= Assignment =
Can you quote exactly the stretch of lines from the one with "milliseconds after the" through the final line of the material, both ends included?

= Dataset extract =
= = = = = = =

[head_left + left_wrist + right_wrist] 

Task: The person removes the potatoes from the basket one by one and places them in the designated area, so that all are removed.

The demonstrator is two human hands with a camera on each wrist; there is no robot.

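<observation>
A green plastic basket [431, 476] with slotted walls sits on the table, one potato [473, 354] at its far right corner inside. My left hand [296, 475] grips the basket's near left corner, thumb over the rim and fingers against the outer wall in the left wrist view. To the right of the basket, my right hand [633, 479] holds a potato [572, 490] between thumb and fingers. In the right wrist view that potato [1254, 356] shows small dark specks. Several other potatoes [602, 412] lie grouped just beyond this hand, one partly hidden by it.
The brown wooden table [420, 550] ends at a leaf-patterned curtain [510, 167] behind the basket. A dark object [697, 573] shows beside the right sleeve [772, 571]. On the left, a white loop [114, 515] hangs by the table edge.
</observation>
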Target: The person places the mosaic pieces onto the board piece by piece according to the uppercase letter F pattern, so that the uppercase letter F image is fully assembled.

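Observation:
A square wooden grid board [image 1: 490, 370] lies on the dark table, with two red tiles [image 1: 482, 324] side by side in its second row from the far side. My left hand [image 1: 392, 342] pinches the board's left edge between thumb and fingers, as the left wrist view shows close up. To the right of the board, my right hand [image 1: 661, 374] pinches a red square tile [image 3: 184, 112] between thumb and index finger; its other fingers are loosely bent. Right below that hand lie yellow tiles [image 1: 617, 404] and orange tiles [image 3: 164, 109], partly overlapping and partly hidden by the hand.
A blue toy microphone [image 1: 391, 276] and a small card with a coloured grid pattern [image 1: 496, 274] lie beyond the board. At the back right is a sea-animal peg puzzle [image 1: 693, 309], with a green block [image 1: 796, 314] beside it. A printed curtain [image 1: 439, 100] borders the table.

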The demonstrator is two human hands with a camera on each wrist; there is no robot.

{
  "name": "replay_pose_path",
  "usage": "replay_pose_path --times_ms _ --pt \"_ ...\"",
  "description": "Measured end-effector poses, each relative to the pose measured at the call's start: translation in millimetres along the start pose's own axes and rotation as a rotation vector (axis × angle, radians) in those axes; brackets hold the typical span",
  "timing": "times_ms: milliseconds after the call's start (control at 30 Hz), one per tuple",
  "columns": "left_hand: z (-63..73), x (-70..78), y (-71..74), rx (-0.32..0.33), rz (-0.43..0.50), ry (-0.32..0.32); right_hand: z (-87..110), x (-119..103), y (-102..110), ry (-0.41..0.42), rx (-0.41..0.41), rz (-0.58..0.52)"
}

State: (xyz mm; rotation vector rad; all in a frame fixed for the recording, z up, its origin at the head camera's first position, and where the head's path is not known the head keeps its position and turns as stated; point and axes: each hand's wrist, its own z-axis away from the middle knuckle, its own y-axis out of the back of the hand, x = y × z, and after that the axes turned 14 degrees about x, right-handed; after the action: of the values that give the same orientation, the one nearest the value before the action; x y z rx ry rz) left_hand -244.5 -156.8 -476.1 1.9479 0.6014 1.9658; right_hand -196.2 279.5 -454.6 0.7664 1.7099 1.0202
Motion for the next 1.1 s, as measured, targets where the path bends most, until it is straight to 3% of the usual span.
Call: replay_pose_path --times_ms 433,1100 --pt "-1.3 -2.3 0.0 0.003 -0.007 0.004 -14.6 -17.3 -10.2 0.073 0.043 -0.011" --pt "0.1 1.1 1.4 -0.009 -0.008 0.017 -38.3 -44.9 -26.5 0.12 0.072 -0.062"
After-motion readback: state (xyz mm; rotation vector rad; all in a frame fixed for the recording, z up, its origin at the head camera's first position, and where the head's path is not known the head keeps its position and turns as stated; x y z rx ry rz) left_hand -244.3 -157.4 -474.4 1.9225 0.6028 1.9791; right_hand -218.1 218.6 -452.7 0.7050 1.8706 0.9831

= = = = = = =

= Worked solution =
  "timing": "times_ms: milliseconds after the call's start (control at 30 Hz), one per tuple",
  "columns": "left_hand: z (-63..73), x (-70..78), y (-71..74), rx (-0.32..0.33), rz (-0.43..0.50), ry (-0.32..0.32); right_hand: z (-87..110), x (-119..103), y (-102..110), ry (-0.41..0.42), rx (-0.41..0.41), rz (-0.58..0.52)"
}

State: (xyz mm; rotation vector rad; all in a frame fixed for the recording, z up, its origin at the head camera's first position, and where the head's path is not known the head keeps its position and turns as stated; point and axes: each hand's wrist, its own z-axis away from the middle knuckle, its own y-axis out of the back of the hand, x = y × z, and after that the axes turned 14 degrees about x, right-handed; after the action: of the values that give the same orientation, the one nearest the value before the action; x y z rx ry rz) left_hand -244.5 -156.8 -476.1 1.9479 0.6014 1.9658; right_hand -196.2 279.5 -454.6 0.7664 1.7099 1.0202
Motion for the next 1.1 s, as measured, targets where the path bends most, until it is straight to 3% of the usual span.
Call: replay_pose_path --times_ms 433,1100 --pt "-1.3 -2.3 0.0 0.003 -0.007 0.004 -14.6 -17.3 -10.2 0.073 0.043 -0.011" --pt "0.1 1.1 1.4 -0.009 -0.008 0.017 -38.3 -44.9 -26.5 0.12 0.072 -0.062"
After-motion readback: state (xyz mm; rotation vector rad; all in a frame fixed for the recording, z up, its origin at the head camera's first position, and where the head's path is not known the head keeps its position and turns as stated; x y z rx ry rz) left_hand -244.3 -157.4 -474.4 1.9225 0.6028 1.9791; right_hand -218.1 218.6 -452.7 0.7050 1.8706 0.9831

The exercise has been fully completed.